As part of Parks’ focus on trails, as well as to engage other jurisdictions in the region, Parks initiated the formation of a Regional Trails Coalition with representatives from four counties, over 20 cities as well as NGOs, community organizations, local business interests, and others passionate about maintaining and growing our regional trail system in the central Puget Sound area.

Created from a key stakeholder group of trail managers in 2018, the larger coalition kicked off with a day-long summit held on October 18, 2018 at the Mercer Island Community Center. This initial meeting addressed issues such as setting coalition priorities, creating a more accessible and equitable trail system, creating better corporate partnerships, and branding the network.
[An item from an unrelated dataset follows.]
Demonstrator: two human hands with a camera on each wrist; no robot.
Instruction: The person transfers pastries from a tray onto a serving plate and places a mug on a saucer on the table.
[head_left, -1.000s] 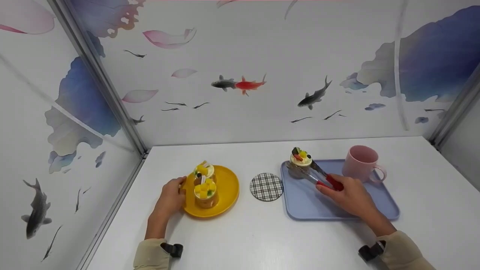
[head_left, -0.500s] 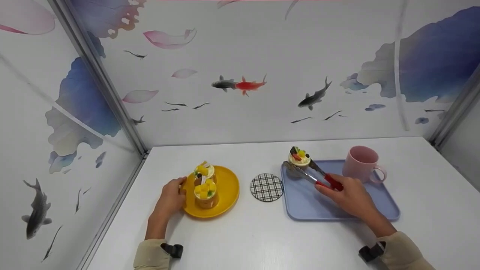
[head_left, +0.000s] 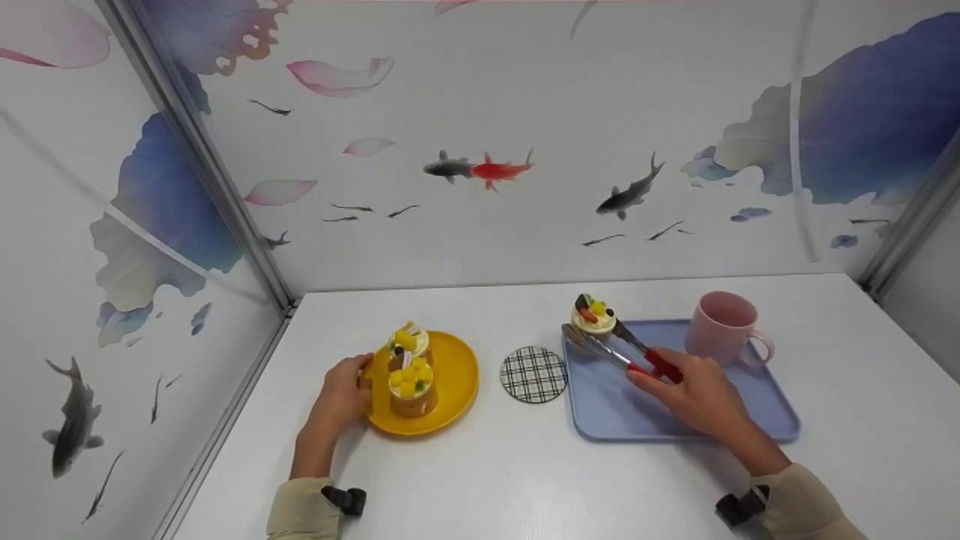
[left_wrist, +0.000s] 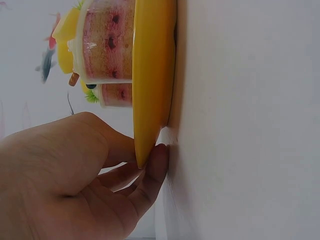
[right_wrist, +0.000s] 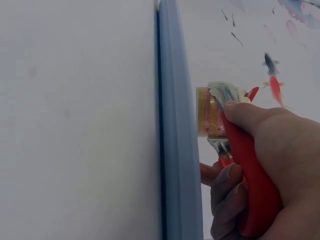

Additional meetings over 2019 will help define the scope and direction of the coalition and will look at funding strategies to operate the coalition as an independent organization. The aim is for the coalition to be a conduit for a shared vision that incorporates King, Pierce, Snohomish and Kitsap Counties, creating a truly regional network and a world-class trail system for everyone to enjoy. For more information on the Regional Trails Coalition or to be added to the coalition email list, please contact Jean White, King County Parks Regional Trail Program Manager at

Regional Trails are a priority in the upcoming Executive’s Proposal for the 2020-2025 Parks, Trails and Open Space Replacement Levy that King County Executive Dow Constantine recently transmitted to King County Council. Under this levy proposal, King County will:

  • Construct several portions of the Eastside Rail Corridor connecting Bellevue to Kirkland, Redmond and Woodinville. Once these projects are completed, 11.8 miles of the trail will be open to the public.
  • Design and construct 2.75 miles of the Lake to Sound Trail, creating a continuous paved trail from the Cedar River at Lake Washington to Des Moines Beach Park.
  • Complete the last 3.6-mile segment of the East Lake Sammamish Trail. This last segment of the East Lake Sammamish Trail will complete the 44-mile long “Locks to Lakes” corridor, linking Seattle from Ballard to the Eastside and the Cascade Foothills.
  • Close the Foothills Trail “gap” between the cities of Enumclaw and Buckley by constructing the trail approaches and a bridge over the White River connecting to the 21-mile Foothills Trail in Pierce County.
  • Extend the existing 19 mile-long Green River Trail north 1.4 miles from Tukwila into Seattle’s South Park community, closing a critical gap in the regional trail network.
  • Construct the first 1.8 miles of the Green to Cedar Rivers Trail, from the Cedar River Trail to Lake Wilderness Park in the heart of the City of Maple Valley. This project will improve the existing soft surface trail to make it more accessible to trail visitors of all ages and abilities.
  • Improve safety and maintenance along the South Interurban Trail which links Tukwila, Kent, Auburn, Algona, and Pacific along a near-straight 14 mile-long alignment.